# Plantronics Explorer 220 and XP



## Kosenator (Nov 25, 2008)

I want to use my Plantronics Explorer 220 bluetooth headset on Windows XP (with SP3) to communicate over GoogleTalk. When i installed the device on XP and looked up its services in the bluetooth program, there were none to be found.

My computer is a Dell Latitude D620 with built-in bluetooth and wireless broadband, in case that might have an influence on the headset.

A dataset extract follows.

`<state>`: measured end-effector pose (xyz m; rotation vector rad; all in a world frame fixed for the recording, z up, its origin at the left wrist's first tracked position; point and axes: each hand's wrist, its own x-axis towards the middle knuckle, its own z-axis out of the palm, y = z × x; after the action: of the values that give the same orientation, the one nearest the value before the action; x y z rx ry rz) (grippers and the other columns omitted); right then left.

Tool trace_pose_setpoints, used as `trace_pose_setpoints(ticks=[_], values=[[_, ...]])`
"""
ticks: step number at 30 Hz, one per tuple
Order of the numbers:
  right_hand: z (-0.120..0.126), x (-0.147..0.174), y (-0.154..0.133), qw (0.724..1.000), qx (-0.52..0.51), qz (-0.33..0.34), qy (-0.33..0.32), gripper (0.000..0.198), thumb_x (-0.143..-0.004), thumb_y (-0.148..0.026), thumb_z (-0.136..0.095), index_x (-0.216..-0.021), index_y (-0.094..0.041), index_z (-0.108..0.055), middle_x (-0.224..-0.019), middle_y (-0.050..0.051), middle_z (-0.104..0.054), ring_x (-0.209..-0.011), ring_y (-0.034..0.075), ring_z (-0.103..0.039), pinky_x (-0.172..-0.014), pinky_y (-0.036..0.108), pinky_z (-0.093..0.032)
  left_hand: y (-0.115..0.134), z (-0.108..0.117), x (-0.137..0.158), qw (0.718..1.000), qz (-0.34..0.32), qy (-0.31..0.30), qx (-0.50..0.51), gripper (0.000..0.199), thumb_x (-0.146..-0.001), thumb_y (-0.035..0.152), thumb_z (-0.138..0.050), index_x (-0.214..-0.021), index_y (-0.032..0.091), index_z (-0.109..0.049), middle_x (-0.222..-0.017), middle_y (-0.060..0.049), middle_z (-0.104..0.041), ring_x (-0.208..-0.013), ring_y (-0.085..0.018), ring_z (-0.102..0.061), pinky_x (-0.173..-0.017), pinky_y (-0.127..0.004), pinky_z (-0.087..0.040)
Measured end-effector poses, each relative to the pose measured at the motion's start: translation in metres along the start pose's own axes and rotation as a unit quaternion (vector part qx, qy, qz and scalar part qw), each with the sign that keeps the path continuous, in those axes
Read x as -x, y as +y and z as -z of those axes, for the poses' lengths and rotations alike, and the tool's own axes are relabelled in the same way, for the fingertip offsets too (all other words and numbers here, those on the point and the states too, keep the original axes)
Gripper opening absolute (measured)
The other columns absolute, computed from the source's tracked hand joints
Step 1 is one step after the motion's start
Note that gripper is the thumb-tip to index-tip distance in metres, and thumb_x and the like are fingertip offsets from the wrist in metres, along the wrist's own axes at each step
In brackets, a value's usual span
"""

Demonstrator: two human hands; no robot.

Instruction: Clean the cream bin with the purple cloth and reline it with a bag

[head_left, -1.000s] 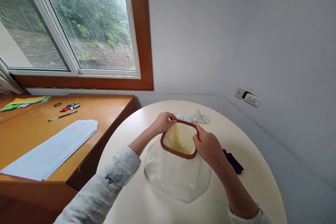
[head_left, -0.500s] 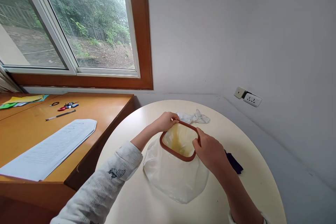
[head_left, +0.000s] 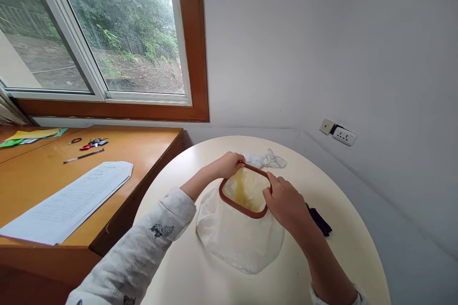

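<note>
A small bin stands on the round table, its mouth ringed by a brown rounded-rectangle rim [head_left: 240, 208]. A translucent white bin bag [head_left: 243, 245] lines it and hangs loosely around the outside, hiding the bin's body. Yellow shows through the film inside. My left hand [head_left: 228, 165] grips the far left corner of the rim, fingers closed. On the right side of the rim, my right hand [head_left: 286, 200] is closed too, thumb toward the inside. Behind the bin lies a knotted clear plastic bag [head_left: 270, 158]. A dark cloth-like item [head_left: 319, 220] sits beyond my right forearm.
The round cream table [head_left: 171, 267] stands against the wall. At left, a wooden desk [head_left: 150, 145] holds papers [head_left: 71, 202], a pen [head_left: 84, 156], keys [head_left: 95, 143], a black ring [head_left: 75, 141] and coloured sheets [head_left: 30, 136]. A wall socket [head_left: 344, 136] is at right.
Both hands stay on the rim in nearly the same place. The view has shifted very slightly, and the left sleeve sits a little differently.
</note>
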<state>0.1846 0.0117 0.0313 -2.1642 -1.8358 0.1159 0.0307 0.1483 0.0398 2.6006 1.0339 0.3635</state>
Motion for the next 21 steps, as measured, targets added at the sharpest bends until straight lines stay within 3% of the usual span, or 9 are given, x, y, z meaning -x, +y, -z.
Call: trace_pose_setpoints(ticks=[11, 15, 17, 21], values=[[-0.008, -0.012, 0.011, 0.997, -0.07, 0.019, 0.018, 0.042, -0.083, -0.019, -0.034, -0.121, -0.016, -0.05, -0.095, 0.008, -0.061, -0.09, 0.019, -0.056, -0.075, 0.026, -0.039, 0.008, 0.002, 0.003, 0.999, 0.041, -0.006, -0.018, 0.026, -0.083, 0.031, -0.04, -0.088, 0.021, -0.063, -0.086, -0.005, -0.067, -0.079, -0.019, -0.06, -0.068, -0.026, -0.045], [-0.007, -0.016, 0.016, 0.996, -0.085, 0.02, 0.03, 0.04, -0.083, -0.02, -0.036, -0.119, -0.017, -0.053, -0.1, 0.007, -0.06, -0.094, 0.018, -0.055, -0.08, 0.026, -0.04, 0.016, 0.01, 0.021, 0.995, 0.088, 0.034, -0.031, 0.034, -0.084, 0.042, -0.038, -0.098, 0.018, -0.057, -0.092, -0.009, -0.063, -0.082, -0.022, -0.059, -0.067, -0.029, -0.045], [-0.006, -0.018, 0.015, 0.995, -0.087, 0.029, 0.045, 0.039, -0.083, -0.019, -0.036, -0.117, -0.016, -0.055, -0.104, 0.008, -0.058, -0.097, 0.018, -0.054, -0.083, 0.026, -0.04, 0.022, 0.014, 0.036, 0.991, 0.116, 0.048, -0.045, 0.036, -0.084, 0.047, -0.035, -0.091, 0.018, -0.055, -0.087, -0.009, -0.062, -0.078, -0.022, -0.059, -0.062, -0.029, -0.043], [-0.002, -0.024, 0.011, 0.992, -0.09, 0.071, 0.055, 0.039, -0.084, -0.015, -0.035, -0.117, -0.015, -0.056, -0.111, 0.009, -0.056, -0.101, 0.017, -0.052, -0.084, 0.025, -0.04, 0.033, 0.015, 0.06, 0.985, 0.157, 0.005, -0.067, 0.04, -0.086, 0.048, -0.027, -0.068, 0.02, -0.048, -0.065, -0.005, -0.057, -0.053, -0.018, -0.052, -0.046, -0.027, -0.034]])
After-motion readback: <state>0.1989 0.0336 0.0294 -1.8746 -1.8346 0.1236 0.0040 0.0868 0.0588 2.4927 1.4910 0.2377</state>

Can somebody please help me with this? The headset works great with my phone, but i feel it unnecessary to use airtime when i have a fixed data bundle each month.


----------



## DoubleHelix (Dec 10, 2004)

In pulling up the generic list of drivers for the D620, I don't see anything related to Bluetooth. Are you sure it has an internal Bluetooth module? Is it listed in Device Manager? The BIOS?


----------



## Kosenator (Nov 25, 2008)

...under "Bluetooth radios."
One is labeled as "Dell wireless 350 bluetooth module" and the other as "Microsoft bluetooth enumerator."

Are these two both Bluetooth modules, or different devices? I've been using this notebook since 2007, and the bluetooh works fine with phones and sometimes other notebooks, but now this 220...


----------



## Kosenator (Nov 25, 2008)

Just noticed: under "Network Devices" there are also two Bluetooth mentions:

"Bluetooth Device (Personal Area Network)" and "Bluetooth Device (RFCOMM Protocol TDI)."

Thank you.


----------



## DoubleHelix (Dec 10, 2004)

How did you configure the other Bluetooth devices? Your initial post makes it sound like there's no Bluetooth software installed.


----------



## Kosenator (Nov 25, 2008)

I set one device to be found and the other to find. The 220 is found and installed, but there are no services shown in the properties window.


----------